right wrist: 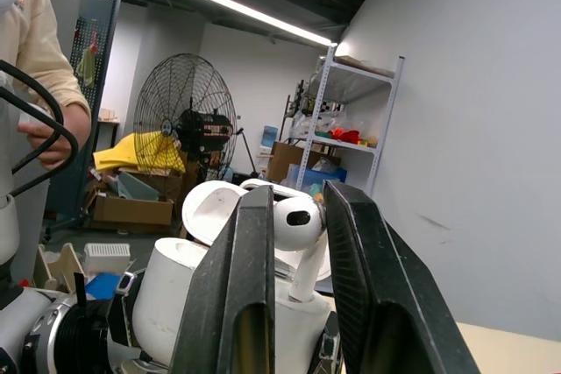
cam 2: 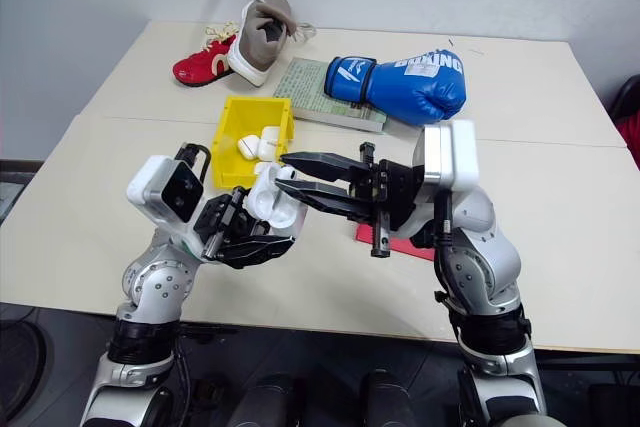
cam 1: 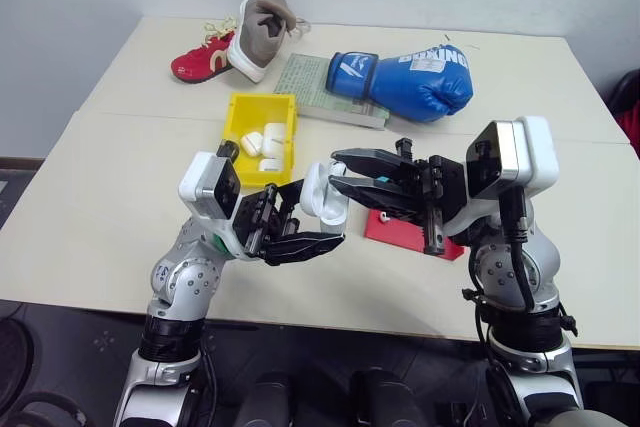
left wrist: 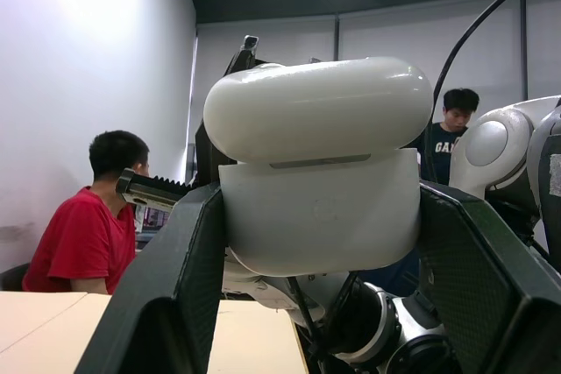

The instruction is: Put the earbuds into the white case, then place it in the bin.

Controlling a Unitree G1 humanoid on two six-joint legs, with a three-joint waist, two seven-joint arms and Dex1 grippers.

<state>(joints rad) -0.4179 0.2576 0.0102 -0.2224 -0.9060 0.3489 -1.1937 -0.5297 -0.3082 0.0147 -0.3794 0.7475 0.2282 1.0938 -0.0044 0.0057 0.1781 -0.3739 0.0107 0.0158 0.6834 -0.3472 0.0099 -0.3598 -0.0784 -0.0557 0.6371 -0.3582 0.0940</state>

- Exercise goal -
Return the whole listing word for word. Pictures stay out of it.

- Output of the exercise -
right wrist: 
cam 2: 
cam 1: 
left wrist: 

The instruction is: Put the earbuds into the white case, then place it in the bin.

Controlling a Unitree G1 humanoid on two six-joint legs, with a three-joint waist, two seven-joint arms and Dex1 grippers.

<state>(joints rad) -0.4179 0.2576 0.0102 -0.2224 -0.9060 0.3489 -1.1937 -0.5297 -0.3082 0.0147 -0.3794 0.7475 0.2282 1.0938 -0.0044 0.0057 0.1781 -0.3739 0.0107 0.0158 0.6834 -0.3472 0.0099 -0.3598 -0.0784 -0.0557 0.6371 -0.3582 0.0940</state>

The exercise is complete as it stands.